Dataset records section start

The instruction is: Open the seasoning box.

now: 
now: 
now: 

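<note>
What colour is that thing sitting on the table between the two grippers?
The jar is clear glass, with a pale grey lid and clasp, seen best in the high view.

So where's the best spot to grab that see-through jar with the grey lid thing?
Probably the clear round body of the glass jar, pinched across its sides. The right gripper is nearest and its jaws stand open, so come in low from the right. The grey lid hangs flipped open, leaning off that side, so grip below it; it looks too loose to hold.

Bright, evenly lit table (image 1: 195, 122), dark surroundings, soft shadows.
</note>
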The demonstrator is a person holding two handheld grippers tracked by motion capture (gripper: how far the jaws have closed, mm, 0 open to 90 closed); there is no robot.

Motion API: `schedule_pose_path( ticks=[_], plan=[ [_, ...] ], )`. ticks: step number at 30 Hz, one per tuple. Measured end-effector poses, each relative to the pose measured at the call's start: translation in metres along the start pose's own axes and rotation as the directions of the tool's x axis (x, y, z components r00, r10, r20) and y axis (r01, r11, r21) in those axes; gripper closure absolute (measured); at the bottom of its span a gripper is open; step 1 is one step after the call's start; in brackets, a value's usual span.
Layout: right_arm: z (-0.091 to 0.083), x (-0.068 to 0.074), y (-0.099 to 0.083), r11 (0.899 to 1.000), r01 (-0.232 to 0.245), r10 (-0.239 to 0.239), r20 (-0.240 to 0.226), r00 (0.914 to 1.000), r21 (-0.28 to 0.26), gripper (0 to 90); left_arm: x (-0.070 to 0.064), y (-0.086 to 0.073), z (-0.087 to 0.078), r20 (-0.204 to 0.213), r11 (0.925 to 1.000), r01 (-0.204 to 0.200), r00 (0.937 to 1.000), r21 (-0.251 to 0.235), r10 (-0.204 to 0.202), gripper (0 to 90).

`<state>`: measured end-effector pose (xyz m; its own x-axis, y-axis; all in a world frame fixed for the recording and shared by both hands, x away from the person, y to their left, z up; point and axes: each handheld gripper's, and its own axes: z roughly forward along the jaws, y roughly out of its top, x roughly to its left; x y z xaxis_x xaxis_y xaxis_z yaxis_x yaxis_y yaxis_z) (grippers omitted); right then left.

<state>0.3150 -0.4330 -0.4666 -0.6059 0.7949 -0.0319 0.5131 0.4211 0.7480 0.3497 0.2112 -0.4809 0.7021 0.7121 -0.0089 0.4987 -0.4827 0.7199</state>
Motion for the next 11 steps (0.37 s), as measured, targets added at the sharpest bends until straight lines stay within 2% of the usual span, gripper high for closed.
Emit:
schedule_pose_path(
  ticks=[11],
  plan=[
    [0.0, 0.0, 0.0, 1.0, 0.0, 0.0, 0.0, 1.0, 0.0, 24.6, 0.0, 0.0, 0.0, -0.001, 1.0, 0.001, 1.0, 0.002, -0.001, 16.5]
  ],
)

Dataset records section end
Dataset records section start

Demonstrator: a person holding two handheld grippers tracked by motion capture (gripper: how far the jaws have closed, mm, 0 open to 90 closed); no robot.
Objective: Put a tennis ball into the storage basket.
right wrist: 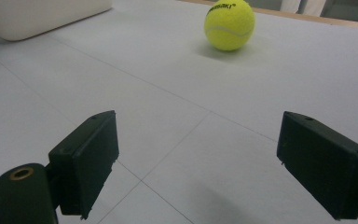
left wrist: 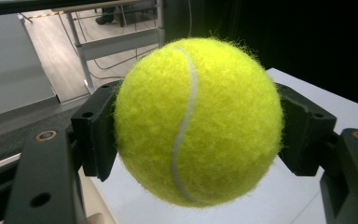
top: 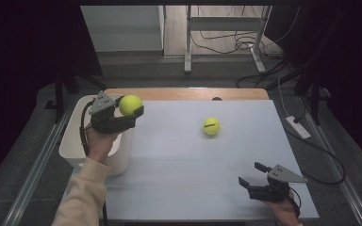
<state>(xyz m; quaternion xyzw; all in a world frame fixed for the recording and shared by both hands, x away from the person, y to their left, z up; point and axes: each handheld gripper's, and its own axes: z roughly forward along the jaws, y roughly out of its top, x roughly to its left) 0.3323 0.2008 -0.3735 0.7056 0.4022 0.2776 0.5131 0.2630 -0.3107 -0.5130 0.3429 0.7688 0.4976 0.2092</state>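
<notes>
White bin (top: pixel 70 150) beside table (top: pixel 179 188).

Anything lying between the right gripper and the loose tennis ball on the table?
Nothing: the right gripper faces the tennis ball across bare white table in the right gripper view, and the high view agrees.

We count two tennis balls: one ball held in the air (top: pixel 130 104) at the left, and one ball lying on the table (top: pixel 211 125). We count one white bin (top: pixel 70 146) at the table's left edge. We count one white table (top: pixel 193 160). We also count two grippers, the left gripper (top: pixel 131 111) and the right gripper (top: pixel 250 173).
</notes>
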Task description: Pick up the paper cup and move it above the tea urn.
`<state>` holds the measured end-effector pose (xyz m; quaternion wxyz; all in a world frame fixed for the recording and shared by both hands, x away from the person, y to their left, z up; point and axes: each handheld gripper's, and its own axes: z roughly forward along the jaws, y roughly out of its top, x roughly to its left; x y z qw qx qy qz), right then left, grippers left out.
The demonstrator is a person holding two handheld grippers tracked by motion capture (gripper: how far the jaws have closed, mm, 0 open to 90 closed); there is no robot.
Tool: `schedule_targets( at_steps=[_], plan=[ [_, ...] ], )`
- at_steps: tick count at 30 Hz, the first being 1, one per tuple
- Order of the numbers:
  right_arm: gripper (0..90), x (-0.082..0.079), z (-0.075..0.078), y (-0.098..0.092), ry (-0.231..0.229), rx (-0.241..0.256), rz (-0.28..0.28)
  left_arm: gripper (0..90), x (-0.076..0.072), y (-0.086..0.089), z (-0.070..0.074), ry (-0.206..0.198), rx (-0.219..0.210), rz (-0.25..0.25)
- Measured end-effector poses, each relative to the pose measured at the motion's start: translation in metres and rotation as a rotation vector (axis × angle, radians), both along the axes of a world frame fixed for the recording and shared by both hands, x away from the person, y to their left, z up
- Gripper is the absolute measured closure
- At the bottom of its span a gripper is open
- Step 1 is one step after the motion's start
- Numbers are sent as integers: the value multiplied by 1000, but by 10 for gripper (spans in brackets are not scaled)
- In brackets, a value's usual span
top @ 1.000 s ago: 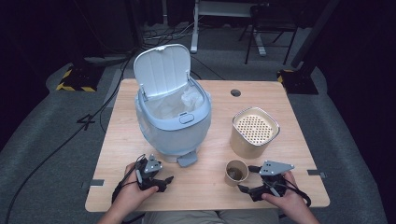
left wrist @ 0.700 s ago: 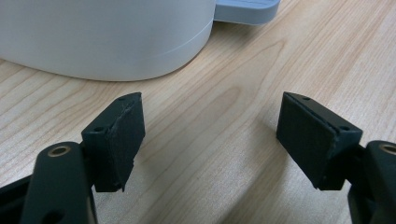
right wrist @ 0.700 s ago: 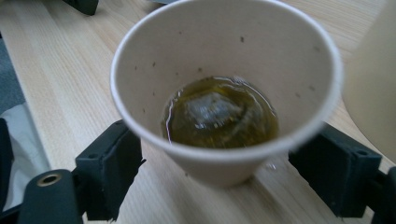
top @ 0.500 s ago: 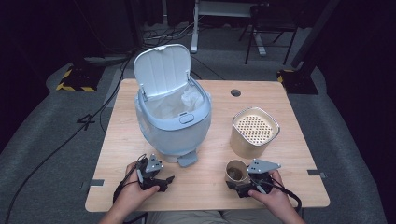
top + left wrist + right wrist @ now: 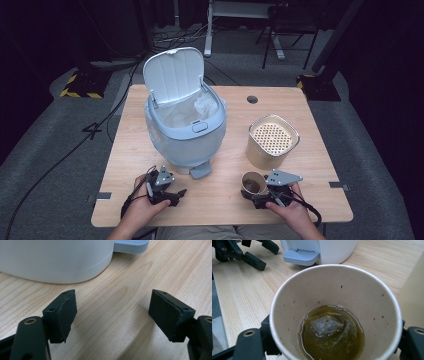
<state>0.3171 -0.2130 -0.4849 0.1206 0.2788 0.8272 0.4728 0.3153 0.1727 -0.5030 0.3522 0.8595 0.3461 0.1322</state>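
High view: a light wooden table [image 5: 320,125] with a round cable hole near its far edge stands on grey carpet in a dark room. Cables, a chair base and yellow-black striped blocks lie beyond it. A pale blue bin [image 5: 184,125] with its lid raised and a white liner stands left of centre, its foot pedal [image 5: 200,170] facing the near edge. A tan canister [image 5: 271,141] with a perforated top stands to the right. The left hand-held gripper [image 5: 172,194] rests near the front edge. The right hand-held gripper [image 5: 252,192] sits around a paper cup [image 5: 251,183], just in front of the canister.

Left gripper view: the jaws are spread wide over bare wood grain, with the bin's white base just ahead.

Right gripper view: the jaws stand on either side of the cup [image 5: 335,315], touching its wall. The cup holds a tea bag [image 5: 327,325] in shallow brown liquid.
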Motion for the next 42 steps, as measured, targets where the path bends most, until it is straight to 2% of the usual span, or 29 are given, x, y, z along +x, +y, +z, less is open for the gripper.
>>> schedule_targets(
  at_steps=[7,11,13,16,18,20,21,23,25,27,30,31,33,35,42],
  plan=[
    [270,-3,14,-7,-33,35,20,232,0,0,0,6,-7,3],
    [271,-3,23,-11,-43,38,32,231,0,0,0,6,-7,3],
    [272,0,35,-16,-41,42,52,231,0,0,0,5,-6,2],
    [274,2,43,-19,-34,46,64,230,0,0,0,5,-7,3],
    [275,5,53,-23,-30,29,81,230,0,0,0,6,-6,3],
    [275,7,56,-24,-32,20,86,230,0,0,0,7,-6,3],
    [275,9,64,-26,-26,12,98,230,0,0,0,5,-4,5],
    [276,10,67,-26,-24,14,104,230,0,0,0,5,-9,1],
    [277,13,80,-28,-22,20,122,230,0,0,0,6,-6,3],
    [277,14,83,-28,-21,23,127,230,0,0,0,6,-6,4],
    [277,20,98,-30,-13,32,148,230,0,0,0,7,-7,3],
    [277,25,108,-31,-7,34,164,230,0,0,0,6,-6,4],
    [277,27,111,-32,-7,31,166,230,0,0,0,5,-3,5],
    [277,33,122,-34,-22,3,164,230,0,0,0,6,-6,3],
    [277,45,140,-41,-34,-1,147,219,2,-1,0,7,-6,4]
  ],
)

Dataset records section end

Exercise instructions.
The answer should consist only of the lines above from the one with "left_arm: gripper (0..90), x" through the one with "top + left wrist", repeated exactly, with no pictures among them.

Answer below.
  left_arm: gripper (0..90), x (-0.076..0.072), y (-0.086..0.089), z (-0.070..0.074), ry (-0.206..0.198), rx (-0.219..0.210), rz (-0.25..0.25)
- Measured end-effector poses, each relative to the pose measured at the motion's start: translation in metres and rotation as a rotation vector (axis × angle, radians), both along the axes of a world frame fixed for the recording and shared by both hands, x away from the person, y to their left, z up
- Gripper is the absolute measured closure
- At the bottom of its span a gripper is open
- Step 1 is one step after the motion's start
- Numbers are sent as integers: the value multiplied by 1000, but by 10 for gripper (spans in brackets are not scaled)
- In brackets, a value's usual span
top @ 1.000 s ago: 
left wrist @ 0.700 s ago: 
right wrist @ 0.700 s ago: 
top @ 0.500 s ago: 
top + left wrist + right wrist @ now: 

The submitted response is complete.